Yes, you should be worried that your husband is staying out at midnight. But one, he does it once a week, it's not like it's a daily occurrence. Two, he is out with friends, people you probably know before getting married to him. Three, he comes home every night, save for that one time he didn't (so you assumed). There is a possibility the wifi story is true.

Try and get busy, so he is not all you occupy your mind with. He is probably seeing you as a nagging woman and it's beginning to irritate him.

If you want him to give up his weekly pleasures, you can as well suggest another activity for him. If you have the money, do him the pleasure of registering him to a golf club or something. Don't just tell him to do something and you're not providing an alternative.

Moreover, let him be a man. Stop babysitting him. It's these things women do to emasculate a man. Small time, estrogen will full his body, he will start developing big stomach and breast, his d**k will become smaller and his prostate will start enlarging. He will now find it difficult to go out and hustle for the family. Don't emasculate him.

If hanging out with his friends will give him his weekly testosterone boost, allow him. If you're scared of midnight issues, find a reasonable manly alternative rather than becoming a nagging wife.

Also, find happiness in yourself. I mean, your husband should be the one worried that his beautiful wife is all by herself!

Practise self-love. Take care of your health, take more cloves to calm your nerves and prenatal vitamins. Don't disturb your fragile heart with thoughts of your husband cheating. You deserve happiness not negative thoughts.

1 Like

Re: Matured married folks, pls come to my aid. by Nobody: 9:21am On Sep 26, 2020
Nooil:


I'm sorry, I just realized I shouldn't ask that question. Thank you for even bothering to answer. But please, try and give you husband space. He has already figured out you keep calling at that hour to monitor him. And he is pissed, perhaps the reason why he refused to pick your calls.

Just let him be for some weeks. Some women's husband will not only come back at midnight, they will come back home drunk and beat the living day out of her.

Yes, you should be worried that your husband is staying out at midnight. But one, he does it once a week, it's not like it's a daily occurrence. Two, he is out with friends, people you probably know before getting married to him. Three, he comes home every night, save for that one time he didn't (so you assumed).

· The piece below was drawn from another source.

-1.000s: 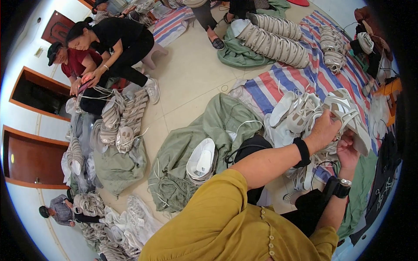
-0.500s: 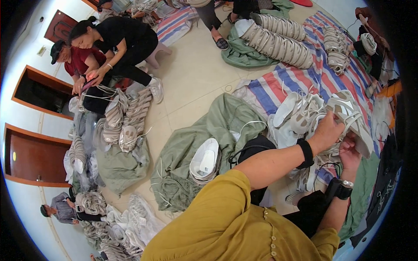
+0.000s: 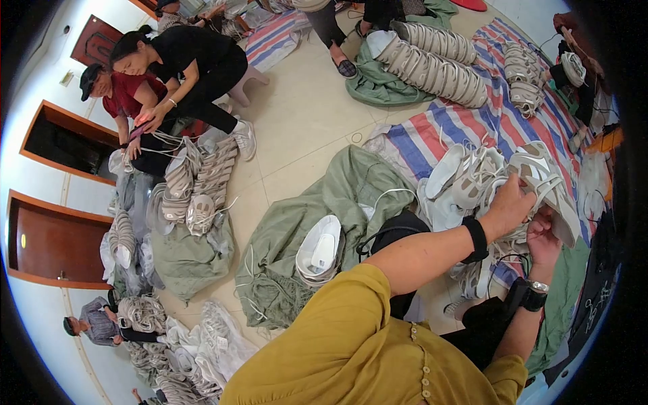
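Observation:
A beige and white sneaker [image 3: 540, 162] is tilted up at the right, its pale sole edge facing outward. My left hand [image 3: 507, 204], with a black band on the wrist, pinches at its white shoelace [image 3: 548, 183]; the fingertips are partly hidden. Below it, my right hand [image 3: 542, 237], wearing a watch, has its fingers curled against the shoe's lower side, gripping it. Similar shoes with loose laces [image 3: 476, 172] lie in a heap beside my left hand. Nested white-lined shoes [image 3: 318, 250] rest on green cloth left of my arm.
Green sacking [image 3: 337, 182] and a striped sheet [image 3: 439, 135] cover parts of the tiled floor. Long rows of stacked shoes [image 3: 432, 67] lie at the far right. Two people sit at the left near bundled shoes [image 3: 216, 169]; another person [image 3: 98, 320] sits lower left.
The view has shifted very slightly. My hands hold nearly the same place on the sneaker. A person at the far upper left has moved their arms.

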### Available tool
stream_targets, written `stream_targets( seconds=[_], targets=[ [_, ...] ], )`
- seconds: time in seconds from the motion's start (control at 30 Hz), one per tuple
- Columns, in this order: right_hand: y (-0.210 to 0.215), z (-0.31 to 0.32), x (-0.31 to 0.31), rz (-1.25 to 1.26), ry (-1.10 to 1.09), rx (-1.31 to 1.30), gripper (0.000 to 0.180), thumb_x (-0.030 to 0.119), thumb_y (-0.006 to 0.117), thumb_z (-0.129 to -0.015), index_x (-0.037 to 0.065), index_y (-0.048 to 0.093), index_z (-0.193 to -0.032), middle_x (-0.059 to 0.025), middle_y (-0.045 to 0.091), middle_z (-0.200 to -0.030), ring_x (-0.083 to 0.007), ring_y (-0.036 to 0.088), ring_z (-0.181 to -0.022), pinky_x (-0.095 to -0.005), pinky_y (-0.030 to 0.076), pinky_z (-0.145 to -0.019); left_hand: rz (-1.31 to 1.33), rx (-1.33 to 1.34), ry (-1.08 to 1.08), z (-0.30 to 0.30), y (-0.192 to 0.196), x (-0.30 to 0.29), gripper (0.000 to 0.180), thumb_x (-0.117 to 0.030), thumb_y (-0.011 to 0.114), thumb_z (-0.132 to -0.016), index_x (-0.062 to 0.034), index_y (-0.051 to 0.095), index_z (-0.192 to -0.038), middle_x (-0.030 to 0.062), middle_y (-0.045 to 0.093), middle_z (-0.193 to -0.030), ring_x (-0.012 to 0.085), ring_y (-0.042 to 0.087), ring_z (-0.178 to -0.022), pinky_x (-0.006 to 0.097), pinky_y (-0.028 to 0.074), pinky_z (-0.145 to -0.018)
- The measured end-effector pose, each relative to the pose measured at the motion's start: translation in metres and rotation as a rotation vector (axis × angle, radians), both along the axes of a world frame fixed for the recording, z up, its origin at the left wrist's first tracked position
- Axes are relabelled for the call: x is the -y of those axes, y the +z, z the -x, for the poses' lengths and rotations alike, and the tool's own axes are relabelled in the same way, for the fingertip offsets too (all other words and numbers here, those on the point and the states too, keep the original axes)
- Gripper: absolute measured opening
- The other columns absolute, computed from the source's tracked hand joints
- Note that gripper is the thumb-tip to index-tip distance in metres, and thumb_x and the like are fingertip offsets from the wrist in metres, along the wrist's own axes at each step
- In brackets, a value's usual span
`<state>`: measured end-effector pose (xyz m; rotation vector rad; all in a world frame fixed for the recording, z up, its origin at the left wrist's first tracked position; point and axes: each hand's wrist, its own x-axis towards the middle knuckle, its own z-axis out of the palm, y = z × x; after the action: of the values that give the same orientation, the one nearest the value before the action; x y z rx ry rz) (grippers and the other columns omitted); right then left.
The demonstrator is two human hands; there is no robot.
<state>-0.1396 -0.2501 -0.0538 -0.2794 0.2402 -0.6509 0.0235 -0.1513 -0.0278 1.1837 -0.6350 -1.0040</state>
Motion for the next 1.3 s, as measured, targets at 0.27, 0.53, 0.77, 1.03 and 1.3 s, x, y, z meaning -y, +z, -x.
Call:
stream_targets(
  seconds=[0.27,0.53,0.77,1.03,1.3],
  targets=[
    [0.002,-0.001,-0.001,-0.009,0.000,-0.016,0.027,0.018,0.051,-0.088,-0.001,0.051,-0.108,-0.0088,0.053,-0.092,-0.0127,0.042,-0.068,-0.0250,0.035,-0.062,0.015,0.058,0.023,0.000,-0.001,0.000,0.035,-0.016,0.054,-0.082,0.0057,0.041,-0.107,0.0136,0.055,-0.085,0.0188,0.059,-0.065,0.031,0.052,-0.049],
    [-0.003,0.000,0.002,-0.001,0.031,0.016,0.028,0.018,0.052,-0.088,0.000,0.053,-0.109,-0.0097,0.056,-0.096,-0.0127,0.042,-0.068,-0.0253,0.036,-0.063,-0.019,-0.001,0.003,-0.002,0.009,-0.006,0.039,-0.018,0.056,-0.079,0.0066,0.043,-0.106,0.0255,0.058,-0.097,0.0384,0.057,-0.091,0.042,0.043,-0.083],
    [-0.007,0.001,0.003,0.035,0.035,0.032,0.032,0.020,0.052,-0.088,0.000,0.053,-0.113,-0.0102,0.056,-0.099,-0.0128,0.043,-0.069,-0.0258,0.036,-0.064,-0.023,-0.061,-0.031,-0.002,0.007,-0.005,0.040,-0.018,0.056,-0.078,0.0066,0.043,-0.106,0.0262,0.058,-0.099,0.0387,0.056,-0.093,0.041,0.043,-0.084],
    [-0.006,0.000,0.001,0.014,0.027,0.027,0.033,0.018,0.052,-0.086,0.000,0.052,-0.114,-0.0097,0.056,-0.098,-0.0128,0.042,-0.069,-0.0257,0.035,-0.063,-0.007,0.063,0.010,0.000,-0.005,0.003,0.035,-0.014,0.053,-0.081,0.0054,0.039,-0.106,0.0118,0.054,-0.083,0.0171,0.058,-0.062,0.030,0.051,-0.048],
    [-0.004,-0.001,-0.001,0.014,0.008,-0.001,0.033,0.019,0.054,-0.086,0.000,0.052,-0.113,-0.0093,0.056,-0.096,-0.0125,0.043,-0.068,-0.0253,0.035,-0.062,-0.018,0.001,0.008,-0.001,0.004,-0.003,0.039,-0.018,0.056,-0.077,0.0075,0.044,-0.104,0.0260,0.058,-0.099,0.0379,0.056,-0.093,0.041,0.043,-0.084]
  ],
)
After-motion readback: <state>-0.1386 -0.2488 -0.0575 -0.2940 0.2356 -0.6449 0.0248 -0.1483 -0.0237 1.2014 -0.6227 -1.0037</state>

There is a possibility the wifi story is true.

Try and get busy, so he is not all you occupy your mind with. He is probably seeing you as a nagging woman and it's beginning to irritate him.

If you want him to give up his weekly pleasures, you can as well suggest another activity for him. If you have the money, do him the pleasure of registering him to a golf club or something. Don't just tell him to do something and you're not providing an alternative.

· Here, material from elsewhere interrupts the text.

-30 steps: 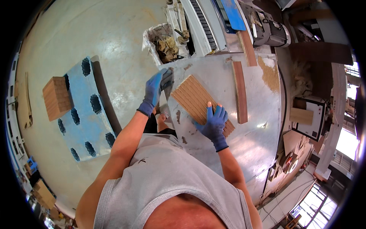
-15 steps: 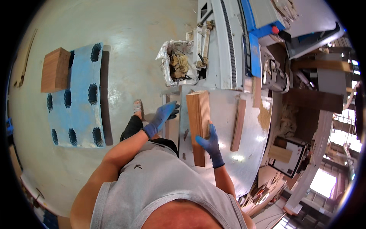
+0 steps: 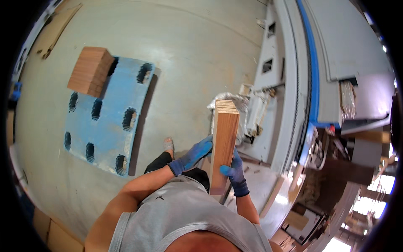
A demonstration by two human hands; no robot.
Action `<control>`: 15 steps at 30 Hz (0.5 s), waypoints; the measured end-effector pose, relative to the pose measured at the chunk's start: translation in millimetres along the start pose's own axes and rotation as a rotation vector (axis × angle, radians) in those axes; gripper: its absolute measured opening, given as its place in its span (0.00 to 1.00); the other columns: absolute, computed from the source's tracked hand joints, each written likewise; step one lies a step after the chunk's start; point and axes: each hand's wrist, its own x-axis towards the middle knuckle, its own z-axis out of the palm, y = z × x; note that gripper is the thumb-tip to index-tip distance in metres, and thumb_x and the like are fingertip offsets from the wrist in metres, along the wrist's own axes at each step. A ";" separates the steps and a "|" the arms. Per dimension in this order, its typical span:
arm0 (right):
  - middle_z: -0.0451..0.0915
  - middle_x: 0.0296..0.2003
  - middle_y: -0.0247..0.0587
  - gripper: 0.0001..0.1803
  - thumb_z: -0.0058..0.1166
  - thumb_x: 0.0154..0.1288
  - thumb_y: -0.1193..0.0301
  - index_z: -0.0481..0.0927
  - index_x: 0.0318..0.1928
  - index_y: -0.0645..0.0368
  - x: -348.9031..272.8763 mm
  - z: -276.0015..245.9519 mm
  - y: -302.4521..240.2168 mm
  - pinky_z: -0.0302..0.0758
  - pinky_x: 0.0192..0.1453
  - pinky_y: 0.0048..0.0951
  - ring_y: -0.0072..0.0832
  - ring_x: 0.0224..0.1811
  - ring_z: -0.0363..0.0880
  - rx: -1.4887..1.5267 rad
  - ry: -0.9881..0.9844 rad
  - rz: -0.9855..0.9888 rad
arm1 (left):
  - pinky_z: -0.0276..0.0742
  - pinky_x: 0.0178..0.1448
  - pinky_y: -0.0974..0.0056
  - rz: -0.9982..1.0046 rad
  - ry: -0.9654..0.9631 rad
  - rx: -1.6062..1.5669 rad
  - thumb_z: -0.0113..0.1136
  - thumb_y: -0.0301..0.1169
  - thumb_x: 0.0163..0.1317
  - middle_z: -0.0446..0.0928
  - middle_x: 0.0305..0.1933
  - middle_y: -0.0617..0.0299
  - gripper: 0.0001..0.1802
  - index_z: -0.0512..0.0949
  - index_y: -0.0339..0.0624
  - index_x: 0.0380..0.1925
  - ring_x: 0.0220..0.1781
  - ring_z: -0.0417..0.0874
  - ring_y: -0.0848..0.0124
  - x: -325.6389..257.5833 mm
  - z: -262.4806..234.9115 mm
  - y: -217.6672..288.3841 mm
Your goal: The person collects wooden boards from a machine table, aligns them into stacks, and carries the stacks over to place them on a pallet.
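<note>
I hold a stack of brown wooden boards [image 3: 223, 143] on edge in front of my chest, its long side running away from me. My left hand [image 3: 197, 152], in a blue glove, presses against the stack's left face. My right hand [image 3: 233, 170], also gloved in blue, grips its right face near the lower end. The stack is lifted off the grey metal table [image 3: 268, 193] to my right.
A blue plastic pallet [image 3: 109, 122] lies on the concrete floor to my left, with a pile of brown boards [image 3: 90, 70] on its far corner. A long grey and blue machine [image 3: 323, 63] runs along the right. A plastic-lined scrap bin [image 3: 243, 105] stands behind the held stack.
The boards were lying flat on the table under both hands; they are now lifted on edge between my hands, and my view has swung left toward the pallet.
</note>
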 end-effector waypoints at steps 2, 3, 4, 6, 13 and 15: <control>0.71 0.67 0.45 0.59 0.72 0.50 0.54 0.57 0.77 0.67 47.9 17.0 -7.4 0.64 0.75 0.36 0.32 0.70 0.69 -0.021 -0.018 -0.003 | 0.69 0.73 0.65 0.056 0.132 0.042 0.49 0.41 0.78 0.70 0.71 0.57 0.32 0.59 0.38 0.76 0.71 0.72 0.71 -5.1 -15.9 35.4; 0.74 0.64 0.45 0.55 0.68 0.53 0.53 0.60 0.76 0.68 71.8 23.8 -7.4 0.70 0.70 0.35 0.32 0.66 0.73 -0.064 -0.036 -0.032 | 0.66 0.76 0.61 0.084 0.223 0.069 0.47 0.42 0.79 0.66 0.75 0.53 0.31 0.61 0.34 0.74 0.74 0.70 0.65 -7.3 -25.0 51.1; 0.74 0.64 0.45 0.55 0.68 0.53 0.53 0.60 0.76 0.68 97.0 31.5 -6.1 0.70 0.70 0.35 0.32 0.66 0.73 -0.068 -0.076 -0.029 | 0.66 0.76 0.61 0.113 0.251 0.064 0.47 0.42 0.79 0.66 0.75 0.53 0.31 0.61 0.34 0.74 0.74 0.70 0.65 -7.5 -35.9 68.0; 0.76 0.62 0.45 0.51 0.66 0.55 0.53 0.62 0.73 0.69 146.8 50.8 -5.7 0.73 0.67 0.34 0.33 0.62 0.76 0.026 -0.131 0.061 | 0.66 0.75 0.62 0.196 0.473 0.372 0.49 0.42 0.78 0.63 0.77 0.52 0.34 0.57 0.33 0.76 0.75 0.68 0.65 -9.9 -59.2 98.0; 0.78 0.58 0.43 0.39 0.59 0.65 0.58 0.65 0.70 0.68 338.0 128.0 -10.6 0.77 0.61 0.31 0.29 0.57 0.79 0.136 -0.343 0.281 | 0.63 0.76 0.61 0.338 0.807 0.347 0.57 0.48 0.73 0.68 0.73 0.40 0.41 0.60 0.28 0.73 0.76 0.68 0.58 5.0 -151.1 211.4; 0.78 0.58 0.43 0.38 0.58 0.66 0.61 0.65 0.71 0.67 399.5 150.6 -7.7 0.77 0.61 0.31 0.29 0.57 0.79 0.127 -0.395 0.330 | 0.63 0.76 0.61 0.365 0.840 0.329 0.58 0.50 0.73 0.66 0.74 0.41 0.43 0.58 0.28 0.74 0.77 0.67 0.58 13.0 -184.0 243.5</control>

Moreover, let him be a man. Stop babysitting him. It's these things women do to emasculate a man. Small time, estrogen will full his body, he will start developing big stomach and breast, his d**k will become smaller and his prostate will start enlarging. He will now find it difficult to go out and hustle for the family. Don't emasculate him.

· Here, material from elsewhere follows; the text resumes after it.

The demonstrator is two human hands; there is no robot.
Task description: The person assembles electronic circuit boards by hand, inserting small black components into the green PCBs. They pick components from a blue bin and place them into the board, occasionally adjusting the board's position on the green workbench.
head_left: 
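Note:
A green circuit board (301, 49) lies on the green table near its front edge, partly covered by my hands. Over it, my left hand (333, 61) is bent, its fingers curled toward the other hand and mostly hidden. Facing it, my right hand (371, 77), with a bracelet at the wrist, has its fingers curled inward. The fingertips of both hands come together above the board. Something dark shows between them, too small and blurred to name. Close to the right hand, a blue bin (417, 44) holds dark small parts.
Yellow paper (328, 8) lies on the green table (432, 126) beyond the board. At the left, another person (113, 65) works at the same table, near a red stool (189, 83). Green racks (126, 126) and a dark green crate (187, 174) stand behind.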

If hanging out with his friends will give him his weekly testosterone boost, allow him. If you're scared of midnight issues, find a reasonable manly alternative rather than becoming a nagging wife.

Also, find happiness in yourself. Practise self-love. Take care of your health, take more cloves to calm your nerves and prenatal vitamins. Don't disturb your fragile heart with thoughts of your husband cheating. You deserve happiness not negative thoughts.


He does return home drunk after these outings and doesn't realise what he does afterwards.
He might get back and dose off on the couch, one time he came back like that and almost raped me, I ran to the bathroom as that was the only place I could lock. I slept on the bathroom floor that night. By morning when his eyes are clear he would start begging.
Sincerely I didn't see this while we were dating else I wouldn't go further. I'm not trying to control him, I just wish he would do better.

Thanks for your advice, I will do just as you said. Sorry I had to type all this, I just had to let it out.